How does Fresno’s Fulton Street Mall illustrate the limits of pedestrianization without access?
What does the transcript claim about cycling and weather in the Netherlands versus North America?
How do infrastructure and maintenance change the weather experience for cyclists?
What is the transcript’s explanation for differences in how people respond to cold or snow across regions?
Review Questions
- Which urban factors does the transcript rank as more important than weather for walking and cycling outcomes, and how are they demonstrated in the Copenhagen/Fresno comparison?
- How does the transcript distinguish between weather affecting trip timing versus determining whether cycling is possible at all?

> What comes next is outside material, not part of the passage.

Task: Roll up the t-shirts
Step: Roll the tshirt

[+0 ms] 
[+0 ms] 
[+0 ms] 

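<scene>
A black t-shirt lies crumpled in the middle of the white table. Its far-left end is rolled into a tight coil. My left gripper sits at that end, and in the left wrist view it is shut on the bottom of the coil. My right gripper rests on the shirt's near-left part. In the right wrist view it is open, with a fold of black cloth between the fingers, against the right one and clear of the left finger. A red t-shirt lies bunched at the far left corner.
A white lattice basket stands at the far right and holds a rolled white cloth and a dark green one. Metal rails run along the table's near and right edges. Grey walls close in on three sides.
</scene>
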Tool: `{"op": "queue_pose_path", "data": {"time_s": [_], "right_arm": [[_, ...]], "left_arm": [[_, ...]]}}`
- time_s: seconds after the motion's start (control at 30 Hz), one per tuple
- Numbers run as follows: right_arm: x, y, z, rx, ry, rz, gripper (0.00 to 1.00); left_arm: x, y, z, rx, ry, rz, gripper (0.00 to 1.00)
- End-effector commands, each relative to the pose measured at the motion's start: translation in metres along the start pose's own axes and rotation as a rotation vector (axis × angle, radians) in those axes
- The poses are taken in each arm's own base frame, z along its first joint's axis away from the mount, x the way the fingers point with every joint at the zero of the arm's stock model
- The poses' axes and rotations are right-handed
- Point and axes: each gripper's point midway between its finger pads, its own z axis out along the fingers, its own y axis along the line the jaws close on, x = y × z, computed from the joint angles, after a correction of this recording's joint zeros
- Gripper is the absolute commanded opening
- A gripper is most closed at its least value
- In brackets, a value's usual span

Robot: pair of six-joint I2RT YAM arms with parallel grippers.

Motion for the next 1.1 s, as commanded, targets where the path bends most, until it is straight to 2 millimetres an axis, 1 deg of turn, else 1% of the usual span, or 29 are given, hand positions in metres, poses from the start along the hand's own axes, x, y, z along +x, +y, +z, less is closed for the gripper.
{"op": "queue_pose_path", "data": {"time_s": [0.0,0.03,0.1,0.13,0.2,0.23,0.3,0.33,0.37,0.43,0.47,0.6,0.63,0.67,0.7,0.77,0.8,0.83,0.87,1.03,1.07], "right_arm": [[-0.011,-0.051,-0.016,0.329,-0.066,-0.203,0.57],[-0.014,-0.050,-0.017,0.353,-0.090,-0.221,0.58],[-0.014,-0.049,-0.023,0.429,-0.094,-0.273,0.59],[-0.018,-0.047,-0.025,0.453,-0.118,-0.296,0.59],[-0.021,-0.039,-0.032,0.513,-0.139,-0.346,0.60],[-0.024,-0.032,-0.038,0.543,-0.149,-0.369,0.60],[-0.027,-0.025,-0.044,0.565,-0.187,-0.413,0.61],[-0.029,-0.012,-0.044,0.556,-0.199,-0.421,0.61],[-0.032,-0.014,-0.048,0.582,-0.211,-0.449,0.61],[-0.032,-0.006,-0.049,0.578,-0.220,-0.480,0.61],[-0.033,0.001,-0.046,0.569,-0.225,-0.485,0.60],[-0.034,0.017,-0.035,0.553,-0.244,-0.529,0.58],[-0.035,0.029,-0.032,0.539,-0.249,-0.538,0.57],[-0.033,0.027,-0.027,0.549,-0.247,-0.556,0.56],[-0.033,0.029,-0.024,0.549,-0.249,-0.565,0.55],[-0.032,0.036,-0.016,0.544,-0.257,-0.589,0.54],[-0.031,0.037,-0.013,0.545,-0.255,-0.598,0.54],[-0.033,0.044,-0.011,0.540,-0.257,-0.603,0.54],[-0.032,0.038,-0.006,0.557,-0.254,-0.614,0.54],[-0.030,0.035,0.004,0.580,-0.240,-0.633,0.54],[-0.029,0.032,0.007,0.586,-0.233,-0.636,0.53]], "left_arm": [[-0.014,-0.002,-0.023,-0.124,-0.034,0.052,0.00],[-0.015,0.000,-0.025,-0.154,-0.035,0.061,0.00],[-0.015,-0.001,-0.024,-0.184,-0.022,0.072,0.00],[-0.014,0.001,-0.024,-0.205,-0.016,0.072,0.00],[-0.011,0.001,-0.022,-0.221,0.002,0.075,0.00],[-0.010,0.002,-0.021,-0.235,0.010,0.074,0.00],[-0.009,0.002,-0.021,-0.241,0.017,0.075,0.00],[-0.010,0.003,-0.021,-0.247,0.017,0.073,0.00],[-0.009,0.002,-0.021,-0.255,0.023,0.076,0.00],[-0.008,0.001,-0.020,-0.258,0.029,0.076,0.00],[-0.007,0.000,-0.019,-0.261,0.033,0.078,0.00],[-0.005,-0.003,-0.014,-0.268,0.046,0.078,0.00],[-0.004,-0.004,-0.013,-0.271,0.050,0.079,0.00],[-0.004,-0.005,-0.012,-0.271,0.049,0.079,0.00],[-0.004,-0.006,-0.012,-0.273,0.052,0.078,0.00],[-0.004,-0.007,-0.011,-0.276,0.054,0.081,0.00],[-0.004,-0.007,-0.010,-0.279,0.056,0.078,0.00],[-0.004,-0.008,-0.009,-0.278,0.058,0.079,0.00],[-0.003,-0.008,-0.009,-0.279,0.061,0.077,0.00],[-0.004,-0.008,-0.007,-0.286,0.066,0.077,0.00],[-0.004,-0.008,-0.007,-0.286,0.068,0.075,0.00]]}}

- What role does infrastructure maintenance (like snow clearing and protected lanes) play in turning bad weather into a manageable condition rather than an excuse for inaction?
Key Points
- 1
Weather severity is treated as a weak predictor of urban performance compared with safety, infrastructure quality, land use, and transit reliability.
- 2
Copenhagen’s 1962 car-free street succeeded despite cold, rain, and snow because the street was embedded in a dense, mixed-use, transit-accessible area and comfort adaptations followed.
- 3
Fresno’s Fulton Street Mall declined and later reopened to cars because pedestrian access was undermined by car-oriented road widening, parking expansion, demolished downtown buildings, and underfunded transit.
- 4
Cycling rates are linked more to protected, connected bike networks than to climate; the transcript cites a study of 90 American cities where precipitation and hot/cold day counts weren’t significant predictors of bike commuting.
- 5
Even in the Netherlands—despite frequent rain and very windy conditions—cycling remains high because it’s often the fastest and most convenient option and because people adapt with clothing and trip timing.
- 6
Bad-weather cycling becomes safer and more feasible when cities provide protected lanes, clear them quickly, and reduce dangerous car-bike interactions.
- 7
Hot-weather excuses are challenged by pointing to car-centric heat drivers (asphalt heat storage, vehicle heat, and urban heat island effects) and by citing heat-reducing urban redesign like Seoul’s freeway-to-stream replacement.